PROMPT: Copy the data that follows, character for character, minus the pictures.

<<<<

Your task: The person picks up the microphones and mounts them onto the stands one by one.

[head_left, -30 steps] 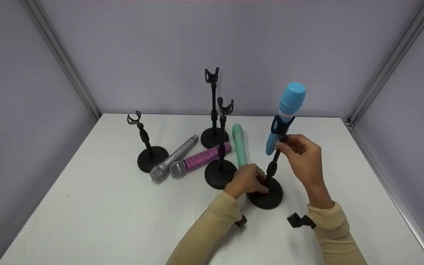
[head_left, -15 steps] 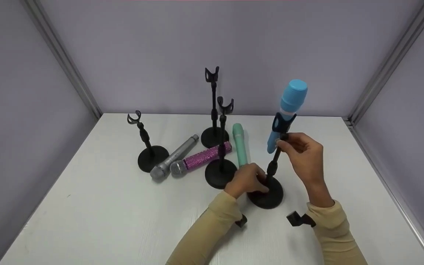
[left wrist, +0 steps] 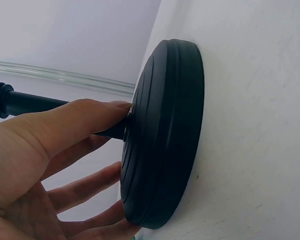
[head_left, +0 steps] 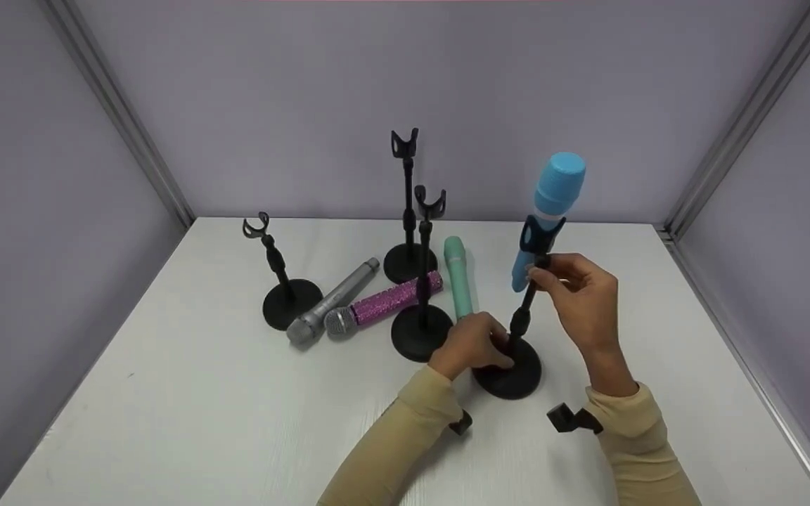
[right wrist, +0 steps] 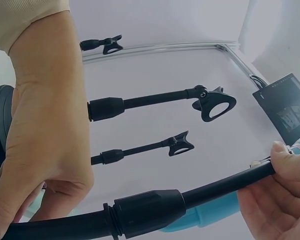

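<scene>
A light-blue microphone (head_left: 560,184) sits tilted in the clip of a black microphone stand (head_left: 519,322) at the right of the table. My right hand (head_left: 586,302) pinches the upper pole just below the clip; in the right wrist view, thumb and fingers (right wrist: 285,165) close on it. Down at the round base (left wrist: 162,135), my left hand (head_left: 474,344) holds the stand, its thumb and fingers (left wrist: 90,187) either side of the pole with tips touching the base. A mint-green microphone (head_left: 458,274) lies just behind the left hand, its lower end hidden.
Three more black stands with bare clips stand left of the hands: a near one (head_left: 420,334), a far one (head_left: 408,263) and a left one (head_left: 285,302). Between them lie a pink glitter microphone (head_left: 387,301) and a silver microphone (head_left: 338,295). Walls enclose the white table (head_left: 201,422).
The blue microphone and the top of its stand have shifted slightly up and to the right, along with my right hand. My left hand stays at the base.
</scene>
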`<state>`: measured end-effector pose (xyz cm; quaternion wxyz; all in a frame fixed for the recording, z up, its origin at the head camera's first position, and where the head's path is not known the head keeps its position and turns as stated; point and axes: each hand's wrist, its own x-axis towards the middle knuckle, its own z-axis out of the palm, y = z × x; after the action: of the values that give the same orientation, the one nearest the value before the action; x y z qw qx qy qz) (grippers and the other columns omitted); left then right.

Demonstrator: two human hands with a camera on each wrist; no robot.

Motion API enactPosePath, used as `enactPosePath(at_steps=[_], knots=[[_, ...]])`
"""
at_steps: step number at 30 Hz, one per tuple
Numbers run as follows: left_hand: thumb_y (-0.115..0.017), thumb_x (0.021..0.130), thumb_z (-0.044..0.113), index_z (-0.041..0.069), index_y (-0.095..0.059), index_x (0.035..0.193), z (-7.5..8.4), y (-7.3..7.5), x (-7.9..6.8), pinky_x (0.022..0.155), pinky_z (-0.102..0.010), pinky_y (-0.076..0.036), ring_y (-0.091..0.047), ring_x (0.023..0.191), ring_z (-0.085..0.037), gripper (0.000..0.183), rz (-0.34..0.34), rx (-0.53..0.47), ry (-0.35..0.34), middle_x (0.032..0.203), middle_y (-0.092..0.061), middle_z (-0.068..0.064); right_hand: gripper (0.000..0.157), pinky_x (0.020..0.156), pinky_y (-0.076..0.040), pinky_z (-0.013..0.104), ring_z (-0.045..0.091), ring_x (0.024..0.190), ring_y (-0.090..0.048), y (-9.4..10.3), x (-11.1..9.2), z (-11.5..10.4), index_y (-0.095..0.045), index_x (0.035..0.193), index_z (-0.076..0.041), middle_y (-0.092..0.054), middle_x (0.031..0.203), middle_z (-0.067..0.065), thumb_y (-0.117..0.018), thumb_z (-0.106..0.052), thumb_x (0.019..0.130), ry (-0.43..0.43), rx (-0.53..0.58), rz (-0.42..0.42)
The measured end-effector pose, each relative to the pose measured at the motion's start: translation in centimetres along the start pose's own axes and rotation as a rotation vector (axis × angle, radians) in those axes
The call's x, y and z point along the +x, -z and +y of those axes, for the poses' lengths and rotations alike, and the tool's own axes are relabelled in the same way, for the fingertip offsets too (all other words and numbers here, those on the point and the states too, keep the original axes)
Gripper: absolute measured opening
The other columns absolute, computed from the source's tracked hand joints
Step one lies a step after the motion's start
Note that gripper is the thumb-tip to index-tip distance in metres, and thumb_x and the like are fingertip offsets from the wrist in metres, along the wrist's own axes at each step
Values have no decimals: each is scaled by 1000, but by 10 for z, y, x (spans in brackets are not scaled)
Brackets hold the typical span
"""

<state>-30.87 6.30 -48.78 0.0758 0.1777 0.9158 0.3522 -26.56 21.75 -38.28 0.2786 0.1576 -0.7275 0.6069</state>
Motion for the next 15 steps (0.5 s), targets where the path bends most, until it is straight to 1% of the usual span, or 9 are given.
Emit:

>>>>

ANSWER:
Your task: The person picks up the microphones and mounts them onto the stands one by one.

[head_left, -30 steps] 
[head_left, -15 steps] 
[left wrist, +0 steps] 
[head_left, +0 steps] 
[right wrist, +0 steps] 

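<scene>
A light-blue microphone (head_left: 560,184) sits tilted in the clip of a black microphone stand (head_left: 519,322) at the right of the table. My right hand (head_left: 586,302) pinches the upper pole just below the clip; in the right wrist view, thumb and fingers (right wrist: 285,165) close on it. Down at the round base (left wrist: 162,135), my left hand (head_left: 474,344) holds the stand, its thumb and fingers (left wrist: 90,187) either side of the pole with tips touching the base. A mint-green microphone (head_left: 458,274) lies just behind the left hand, its lower end hidden.
Three more black stands with bare clips stand left of the hands: a near one (head_left: 420,334), a far one (head_left: 408,263) and a left one (head_left: 285,302). Between them lie a pink glitter microphone (head_left: 387,301) and a silver microphone (head_left: 338,295). Walls enclose the white table (head_left: 201,422).
The blue microphone and the top of its stand have shifted slightly up and to the right, along with my right hand. My left hand stays at the base.
</scene>
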`<state>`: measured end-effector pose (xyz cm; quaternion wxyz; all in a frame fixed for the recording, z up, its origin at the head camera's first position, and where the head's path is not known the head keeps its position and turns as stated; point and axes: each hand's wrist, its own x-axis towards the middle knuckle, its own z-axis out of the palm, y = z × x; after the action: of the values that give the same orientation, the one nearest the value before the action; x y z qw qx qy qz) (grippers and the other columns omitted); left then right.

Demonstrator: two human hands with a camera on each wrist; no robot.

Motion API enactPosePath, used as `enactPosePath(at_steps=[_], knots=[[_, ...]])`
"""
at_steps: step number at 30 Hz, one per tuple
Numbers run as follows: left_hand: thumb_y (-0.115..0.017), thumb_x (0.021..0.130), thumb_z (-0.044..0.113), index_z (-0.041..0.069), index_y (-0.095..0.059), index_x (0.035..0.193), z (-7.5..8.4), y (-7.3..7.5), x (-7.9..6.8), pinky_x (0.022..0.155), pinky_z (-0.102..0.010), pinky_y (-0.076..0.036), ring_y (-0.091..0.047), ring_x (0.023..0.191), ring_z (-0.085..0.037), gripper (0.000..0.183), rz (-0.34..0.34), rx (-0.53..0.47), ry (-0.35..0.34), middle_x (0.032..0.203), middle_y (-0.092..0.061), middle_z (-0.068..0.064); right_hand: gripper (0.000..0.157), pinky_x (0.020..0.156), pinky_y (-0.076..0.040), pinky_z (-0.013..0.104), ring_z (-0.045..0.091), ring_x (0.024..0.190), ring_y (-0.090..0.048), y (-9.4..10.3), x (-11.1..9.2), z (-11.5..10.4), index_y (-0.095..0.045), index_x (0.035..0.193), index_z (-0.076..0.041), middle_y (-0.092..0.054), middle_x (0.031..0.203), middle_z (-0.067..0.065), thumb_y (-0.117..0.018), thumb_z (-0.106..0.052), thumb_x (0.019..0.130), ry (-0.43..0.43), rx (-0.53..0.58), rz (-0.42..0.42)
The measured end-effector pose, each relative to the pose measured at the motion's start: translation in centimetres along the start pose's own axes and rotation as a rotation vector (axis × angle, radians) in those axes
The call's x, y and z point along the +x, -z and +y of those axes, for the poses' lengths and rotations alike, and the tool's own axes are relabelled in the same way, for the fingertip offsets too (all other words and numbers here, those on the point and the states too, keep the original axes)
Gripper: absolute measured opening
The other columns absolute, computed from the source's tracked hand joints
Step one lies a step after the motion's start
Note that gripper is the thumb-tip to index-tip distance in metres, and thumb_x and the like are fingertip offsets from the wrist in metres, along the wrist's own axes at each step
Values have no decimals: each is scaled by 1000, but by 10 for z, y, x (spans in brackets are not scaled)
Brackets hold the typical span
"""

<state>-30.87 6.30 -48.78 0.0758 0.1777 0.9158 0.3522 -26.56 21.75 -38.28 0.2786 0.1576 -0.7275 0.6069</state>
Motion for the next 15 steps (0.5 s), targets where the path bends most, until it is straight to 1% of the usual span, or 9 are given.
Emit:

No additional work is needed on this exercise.